11−101【新世界で4】



◇新世界で4◇


「ここ、は?」


「起きたか、シャロ……でいいんだよな?」


 細める瞳は、クリムゾンレッド。

 髪の毛は漆黒……それはもう変わらないようだな。

 ああそうか、この色……前世で見た紫月しづきの髪色なんだ。


「……は、はい。あ、声……」


 自分の声に驚いているようなシャロを、俺は起き上がらせた。


「平気か?。あ、いや、平気なわけ無いよな、スマン」


 城を崩壊させてしまったからな。

 しかもデータ取る前に。だから、元には戻せないんだ。


「いえ、でもあちらをご覧下さい、離塔は健在です。あの離れは、母上がいるはずですので……お、おそらくですが」


「……そっか」


 二人で見るその塔は、某所の斜めになった塔より斜めだった。

 今にも崩れてしまいそうなその塔の上部に、小さな人影が見えて。


「あ……」


 俺も細目で注視してみる。

 上流階級と見て取れる豪華なドレス。

 あれが母親、王妃様か。

 夫である王が逝去した後、隠居したと言われていた方だな。


「シャロ、今の君は昔の君だ、変わってしまった王女の……帰還だ」


 昔のようには行かないだろう。

 シャーロット・エレノアール・リードンセルクが起こした王国の蛮行は、諸外国にも広まっている。

 悪行は拭えない……人格が違うなど言っても、誰も信じないだろう。


わたくしは……ですが、父上を」


 それは紫月しづきが、なんて言っても意味はない。

 不治の病を患い、命を放棄して、人が変わったような所業で国を変えた。

 父を排し、母を追いやり、座った玉座は血濡れだ。


つぐなっていくしか無いさ、紫月しづきを呼んだのは君だ……それは変わらない事実だし、君が命を放棄して逃げたのも事実」


「はい」


「全部が全部、上手くいくには難しいだろうけど、でも紫月しづきのやって来た悪い政策はもう取りやめられる。徴兵ちょうへいで集めた人たちは、取り返しはつかないかもだが」


「そう……ですね」


 聖女の実験で改造された人たち、つまりは【死葬兵ゲーデ】を治すことは出来ないかもしれないが、それでもつぐなっていくことは出来る。

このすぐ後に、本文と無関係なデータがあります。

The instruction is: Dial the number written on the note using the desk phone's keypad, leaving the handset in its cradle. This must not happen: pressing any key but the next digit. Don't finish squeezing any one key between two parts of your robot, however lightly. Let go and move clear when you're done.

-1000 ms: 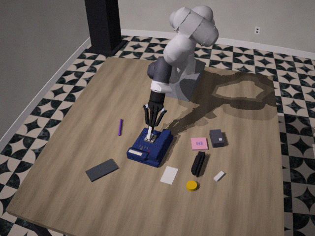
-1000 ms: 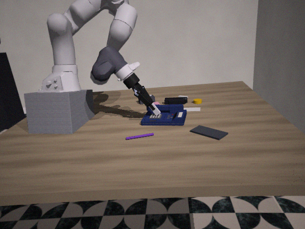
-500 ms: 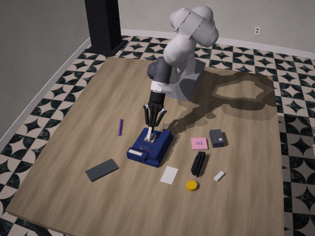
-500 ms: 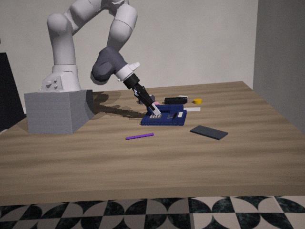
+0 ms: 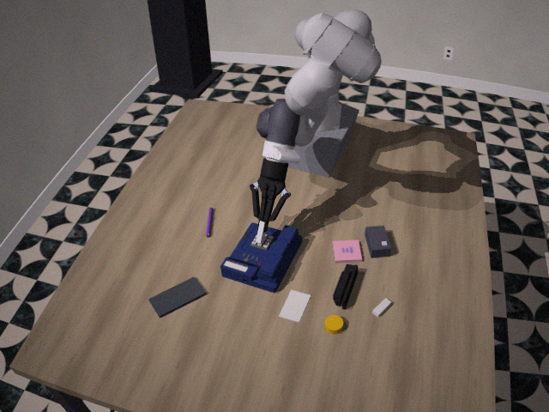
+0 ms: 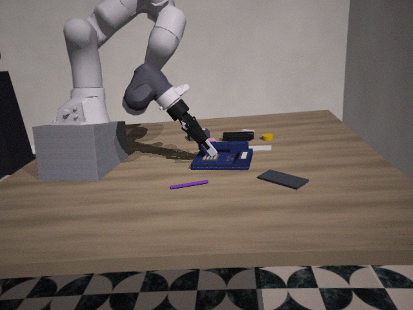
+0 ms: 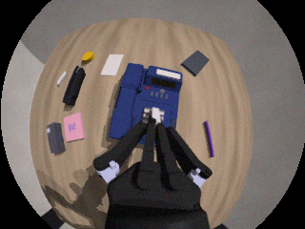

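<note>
The blue desk phone [image 6: 233,161] sits mid-table with its handset [image 5: 289,245] [image 6: 233,144] in the cradle. My gripper [image 5: 259,238] [image 6: 212,152] [image 7: 154,113] is shut with nothing between the fingers. It leans down over the phone, and its joined pale fingertips rest on the grey keypad [image 5: 268,243] [image 6: 205,157]. I cannot tell which key is under the tips. The pink note [image 5: 346,250] [image 7: 74,128] lies flat to the right of the phone. Its writing is too small to read.
Around the phone lie a purple pen [image 5: 209,221] [image 6: 188,184], a dark grey slab [image 5: 177,296] [image 6: 282,178], a white card [image 5: 294,305], a black stapler-like block [image 5: 345,285], a yellow disc [image 5: 334,324], a grey box [image 5: 377,240] and a small white block [image 5: 382,306]. The robot's base block [image 6: 76,150] stands behind.
</note>
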### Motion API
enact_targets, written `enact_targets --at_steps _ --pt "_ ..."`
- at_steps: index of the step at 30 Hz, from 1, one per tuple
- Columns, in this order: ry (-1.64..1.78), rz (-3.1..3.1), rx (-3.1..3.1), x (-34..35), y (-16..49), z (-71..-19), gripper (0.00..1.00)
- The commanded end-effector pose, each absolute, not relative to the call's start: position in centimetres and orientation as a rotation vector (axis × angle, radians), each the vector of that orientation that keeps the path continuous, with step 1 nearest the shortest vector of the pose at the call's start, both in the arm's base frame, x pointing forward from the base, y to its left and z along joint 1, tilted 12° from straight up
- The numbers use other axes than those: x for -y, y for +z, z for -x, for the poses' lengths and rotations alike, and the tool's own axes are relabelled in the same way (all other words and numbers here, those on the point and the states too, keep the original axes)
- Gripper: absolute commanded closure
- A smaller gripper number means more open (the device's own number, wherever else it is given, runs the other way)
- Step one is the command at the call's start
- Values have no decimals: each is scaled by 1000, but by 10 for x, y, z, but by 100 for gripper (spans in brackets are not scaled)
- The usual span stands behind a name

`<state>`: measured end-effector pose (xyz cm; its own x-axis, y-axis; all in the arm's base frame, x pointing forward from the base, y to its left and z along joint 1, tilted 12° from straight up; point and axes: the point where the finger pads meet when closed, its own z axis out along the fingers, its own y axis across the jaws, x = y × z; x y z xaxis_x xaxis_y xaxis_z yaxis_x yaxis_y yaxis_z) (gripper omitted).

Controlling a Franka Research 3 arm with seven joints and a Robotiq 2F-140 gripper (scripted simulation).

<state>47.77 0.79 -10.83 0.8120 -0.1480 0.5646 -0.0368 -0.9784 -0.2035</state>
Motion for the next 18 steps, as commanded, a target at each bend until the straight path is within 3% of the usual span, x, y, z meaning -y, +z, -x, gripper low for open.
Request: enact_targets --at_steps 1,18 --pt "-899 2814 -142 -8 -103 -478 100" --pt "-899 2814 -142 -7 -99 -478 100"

 【アルテア】には女神たちもいる。協力してもらえば、きっと。


「さぁ、まずはこの状況の説明をしないと」


「――それは!」


「ん?」


 シャロは胸に手を当てて、言い聞かせるように、決意するように言う。


「……いえ、ミオ様。それはわたくしの務めです、ミオ様は、ミオ様の戻るべき場所へ」


「……お、おー!?」


 思わず感心してしまった。

 責任は取ると、この城の有様も、かつてやってしまった悪行も全て、自分で背負うと言っているんだから。


「ま、いいんじゃないかな。協力はするよ……この城を壊したの俺だし」


 そこは俺の責任だ。

 紫月しづきとの相殺で破壊し尽くしてしまったしな。


「……ん?ミオ様、あちらを」


「え?」


 シャロはいぶかしむような視線を向ける。

 俺も……そちらを見ると。そこには複数の人集りがあった。


(俺の【感知かんち】に反応しなかった?)


 ガッ――と、俺の腕を掴むシャロ。

 腕を組むように接近して。


「――ミオ様、あれは【死葬兵ゲーデ】です!……そして、後ろにいるのは」


「ああ……見えてる。諸外国に行ってたんじゃなかったのかよ」


 その団体を率いるのは、紫月しづきの命令で諸外国へと行っているはずの、アリベルディ・ライグザール大臣、その人だった。